- _Stored data_
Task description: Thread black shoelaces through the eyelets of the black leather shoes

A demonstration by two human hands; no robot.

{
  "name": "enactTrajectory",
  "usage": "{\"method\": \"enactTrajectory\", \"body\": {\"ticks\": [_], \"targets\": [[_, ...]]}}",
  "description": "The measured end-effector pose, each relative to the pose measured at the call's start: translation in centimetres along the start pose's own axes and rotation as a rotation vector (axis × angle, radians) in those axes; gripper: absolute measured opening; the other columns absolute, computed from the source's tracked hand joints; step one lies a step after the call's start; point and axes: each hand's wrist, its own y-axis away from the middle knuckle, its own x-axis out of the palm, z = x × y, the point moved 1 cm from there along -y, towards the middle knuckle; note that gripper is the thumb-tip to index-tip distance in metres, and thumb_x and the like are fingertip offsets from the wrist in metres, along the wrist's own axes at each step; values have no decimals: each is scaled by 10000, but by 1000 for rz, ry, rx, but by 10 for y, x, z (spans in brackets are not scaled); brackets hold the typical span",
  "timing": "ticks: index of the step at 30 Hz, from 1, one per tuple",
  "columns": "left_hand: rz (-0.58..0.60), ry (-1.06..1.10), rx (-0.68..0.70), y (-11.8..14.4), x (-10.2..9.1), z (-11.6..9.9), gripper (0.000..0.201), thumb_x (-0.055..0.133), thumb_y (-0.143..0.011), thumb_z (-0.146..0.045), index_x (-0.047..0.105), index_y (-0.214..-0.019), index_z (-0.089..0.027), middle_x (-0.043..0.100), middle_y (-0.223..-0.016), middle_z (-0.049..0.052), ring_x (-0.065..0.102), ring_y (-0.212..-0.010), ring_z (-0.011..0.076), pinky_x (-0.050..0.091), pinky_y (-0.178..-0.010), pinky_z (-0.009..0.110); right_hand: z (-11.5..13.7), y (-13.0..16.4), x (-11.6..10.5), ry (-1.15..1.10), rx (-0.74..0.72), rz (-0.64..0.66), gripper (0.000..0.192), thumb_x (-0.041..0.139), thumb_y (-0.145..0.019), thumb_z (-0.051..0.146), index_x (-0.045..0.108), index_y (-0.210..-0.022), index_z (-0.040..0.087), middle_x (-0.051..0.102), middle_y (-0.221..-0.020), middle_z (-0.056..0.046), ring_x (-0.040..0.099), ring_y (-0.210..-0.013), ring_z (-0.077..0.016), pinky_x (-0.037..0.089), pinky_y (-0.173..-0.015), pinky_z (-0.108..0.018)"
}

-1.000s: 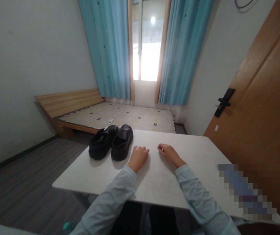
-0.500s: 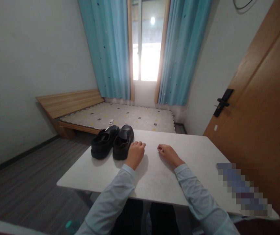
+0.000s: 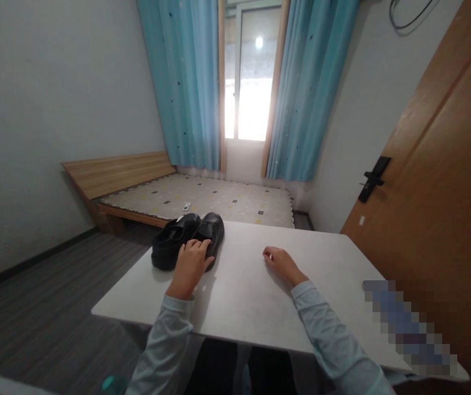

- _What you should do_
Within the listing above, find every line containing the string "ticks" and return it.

- _Completed task_
  "usage": "{\"method\": \"enactTrajectory\", \"body\": {\"ticks\": [_], \"targets\": [[_, ...]]}}",
  "timing": "ticks: index of the step at 30 Hz, from 1, one per tuple",

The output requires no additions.